From the listing below, output only the lines starting at the line that has "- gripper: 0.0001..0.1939" and ending at the line that has "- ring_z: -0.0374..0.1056", exactly as they appear, ends included.

DATA SHOWN:
———

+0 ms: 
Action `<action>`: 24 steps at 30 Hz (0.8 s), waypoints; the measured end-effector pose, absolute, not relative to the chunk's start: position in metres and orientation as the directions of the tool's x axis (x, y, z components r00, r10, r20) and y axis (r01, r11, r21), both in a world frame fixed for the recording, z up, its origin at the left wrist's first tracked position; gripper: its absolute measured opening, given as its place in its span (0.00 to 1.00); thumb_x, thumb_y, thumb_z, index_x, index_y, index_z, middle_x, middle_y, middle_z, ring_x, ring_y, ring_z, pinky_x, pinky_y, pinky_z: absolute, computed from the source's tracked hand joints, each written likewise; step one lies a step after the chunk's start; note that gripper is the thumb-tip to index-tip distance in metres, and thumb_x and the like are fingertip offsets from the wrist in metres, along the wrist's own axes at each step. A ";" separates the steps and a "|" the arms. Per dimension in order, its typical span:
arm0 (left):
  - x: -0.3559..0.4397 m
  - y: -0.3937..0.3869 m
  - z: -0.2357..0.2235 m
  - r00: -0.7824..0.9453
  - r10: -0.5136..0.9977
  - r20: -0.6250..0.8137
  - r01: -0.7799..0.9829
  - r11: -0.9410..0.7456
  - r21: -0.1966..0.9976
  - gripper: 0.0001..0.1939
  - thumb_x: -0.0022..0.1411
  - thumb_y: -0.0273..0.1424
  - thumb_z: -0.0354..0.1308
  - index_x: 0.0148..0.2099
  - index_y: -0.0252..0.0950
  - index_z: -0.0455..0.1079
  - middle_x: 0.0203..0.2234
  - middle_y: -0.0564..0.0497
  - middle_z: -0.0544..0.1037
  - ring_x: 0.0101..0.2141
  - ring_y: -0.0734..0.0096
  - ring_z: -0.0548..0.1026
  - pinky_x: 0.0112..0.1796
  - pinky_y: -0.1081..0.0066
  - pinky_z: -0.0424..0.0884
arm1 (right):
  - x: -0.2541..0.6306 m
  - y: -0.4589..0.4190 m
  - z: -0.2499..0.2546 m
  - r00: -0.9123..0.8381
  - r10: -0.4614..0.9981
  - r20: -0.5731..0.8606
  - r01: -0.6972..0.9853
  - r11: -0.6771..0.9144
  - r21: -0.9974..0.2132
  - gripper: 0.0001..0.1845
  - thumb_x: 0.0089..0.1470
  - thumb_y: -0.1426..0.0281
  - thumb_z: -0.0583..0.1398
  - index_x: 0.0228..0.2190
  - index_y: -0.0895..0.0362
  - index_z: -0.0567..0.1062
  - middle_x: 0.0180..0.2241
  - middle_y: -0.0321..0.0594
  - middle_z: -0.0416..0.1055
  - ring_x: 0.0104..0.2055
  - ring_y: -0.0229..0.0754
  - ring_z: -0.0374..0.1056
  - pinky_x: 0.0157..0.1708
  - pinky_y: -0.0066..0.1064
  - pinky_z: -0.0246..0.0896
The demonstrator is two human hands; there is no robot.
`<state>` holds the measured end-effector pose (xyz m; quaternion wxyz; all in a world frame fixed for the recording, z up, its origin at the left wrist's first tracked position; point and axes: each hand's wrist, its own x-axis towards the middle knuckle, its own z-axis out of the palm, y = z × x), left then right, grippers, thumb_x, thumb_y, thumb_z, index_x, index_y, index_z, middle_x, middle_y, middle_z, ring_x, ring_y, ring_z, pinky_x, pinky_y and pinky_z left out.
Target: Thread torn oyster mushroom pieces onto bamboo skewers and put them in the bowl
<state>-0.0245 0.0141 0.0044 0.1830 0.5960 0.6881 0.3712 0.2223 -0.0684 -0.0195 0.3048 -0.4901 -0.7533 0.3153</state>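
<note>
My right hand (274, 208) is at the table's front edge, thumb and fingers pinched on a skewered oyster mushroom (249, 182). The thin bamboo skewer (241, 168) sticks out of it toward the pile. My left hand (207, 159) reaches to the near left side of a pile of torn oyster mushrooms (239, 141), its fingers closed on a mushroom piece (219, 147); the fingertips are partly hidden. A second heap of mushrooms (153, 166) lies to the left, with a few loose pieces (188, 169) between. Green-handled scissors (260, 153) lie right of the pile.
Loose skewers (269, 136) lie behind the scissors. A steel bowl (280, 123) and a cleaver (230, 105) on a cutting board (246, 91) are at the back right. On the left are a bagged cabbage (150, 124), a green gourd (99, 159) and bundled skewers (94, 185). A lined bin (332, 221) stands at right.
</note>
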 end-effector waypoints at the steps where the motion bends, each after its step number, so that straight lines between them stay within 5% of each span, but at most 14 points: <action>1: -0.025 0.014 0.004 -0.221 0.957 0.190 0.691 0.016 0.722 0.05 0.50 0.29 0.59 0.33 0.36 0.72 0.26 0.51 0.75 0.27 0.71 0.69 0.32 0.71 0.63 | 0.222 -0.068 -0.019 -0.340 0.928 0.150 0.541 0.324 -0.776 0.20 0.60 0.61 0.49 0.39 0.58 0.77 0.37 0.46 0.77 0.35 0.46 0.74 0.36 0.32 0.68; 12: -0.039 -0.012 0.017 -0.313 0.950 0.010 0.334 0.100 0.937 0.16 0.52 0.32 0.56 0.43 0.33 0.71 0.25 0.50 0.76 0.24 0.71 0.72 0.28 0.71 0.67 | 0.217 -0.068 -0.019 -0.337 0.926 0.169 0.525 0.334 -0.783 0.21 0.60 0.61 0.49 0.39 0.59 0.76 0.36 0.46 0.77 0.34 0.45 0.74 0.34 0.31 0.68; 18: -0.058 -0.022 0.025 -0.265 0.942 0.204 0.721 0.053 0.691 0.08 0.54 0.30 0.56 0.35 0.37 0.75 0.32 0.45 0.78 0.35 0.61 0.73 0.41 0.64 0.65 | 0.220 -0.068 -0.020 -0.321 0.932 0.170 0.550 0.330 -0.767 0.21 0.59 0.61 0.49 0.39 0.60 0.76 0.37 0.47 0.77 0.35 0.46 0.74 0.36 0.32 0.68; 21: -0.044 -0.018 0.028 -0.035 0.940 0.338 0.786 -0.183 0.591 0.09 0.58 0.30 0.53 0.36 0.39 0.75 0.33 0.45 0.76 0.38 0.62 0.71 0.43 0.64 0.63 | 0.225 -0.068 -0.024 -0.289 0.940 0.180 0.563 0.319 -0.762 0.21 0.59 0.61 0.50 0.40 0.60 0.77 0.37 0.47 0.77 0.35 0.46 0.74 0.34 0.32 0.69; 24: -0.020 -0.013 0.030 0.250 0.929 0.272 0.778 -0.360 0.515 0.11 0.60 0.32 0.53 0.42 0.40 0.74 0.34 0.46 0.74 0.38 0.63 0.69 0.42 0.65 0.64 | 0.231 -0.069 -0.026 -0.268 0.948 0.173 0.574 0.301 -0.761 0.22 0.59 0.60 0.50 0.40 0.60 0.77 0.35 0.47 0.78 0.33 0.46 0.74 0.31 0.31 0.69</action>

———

EXPECTED ANSWER:
  - gripper: 0.0001..0.1939
  - thumb_x: -0.0022..0.1411
  - thumb_y: -0.0273..0.1424
  - thumb_z: -0.0354..0.1308
  - index_x: 0.0148..0.2099
  - index_y: -0.0252..0.0950
  - index_z: -0.0455..0.1079
  - middle_x: 0.0203..0.2234
  - middle_y: -0.0564..0.0497
  - middle_z: -0.0544..0.1037
  - ring_x: 0.0101..0.2141
  - ring_y: -0.0734..0.0096
  - ring_z: -0.0548..0.1026
  - pinky_x: 0.0112..0.1796
  - pinky_y: -0.1081..0.0066
  - pinky_z: -0.0424..0.0884
arm1 (right):
  - x: -0.2541..0.6306 m
  - y: -0.4589..0.4190 m
  - z: -0.2499..0.2546 m
  - r00: -0.9123..0.8381
  - r10: -0.4614..0.9981
  - r20: -0.5731..0.8606
  - r01: -0.6972..0.9853
  - r11: -0.6771..0.9144
  - r21: -0.9974..0.2132
  - gripper: 0.0001..0.1845
  - thumb_x: 0.0089..0.1470
  - thumb_y: -0.1426..0.0281
  - thumb_z: -0.0583..0.1398
  - index_x: 0.0228..0.2190
  - index_y: -0.0895..0.0362
  - index_z: -0.0567..0.1062
  - middle_x: 0.0180..0.2241
  - middle_y: -0.0321..0.0594
  - middle_z: -0.0416..0.1055
  - ring_x: 0.0104..0.2055
  - ring_y: -0.0229..0.0754
  - ring_z: -0.0374..0.1056

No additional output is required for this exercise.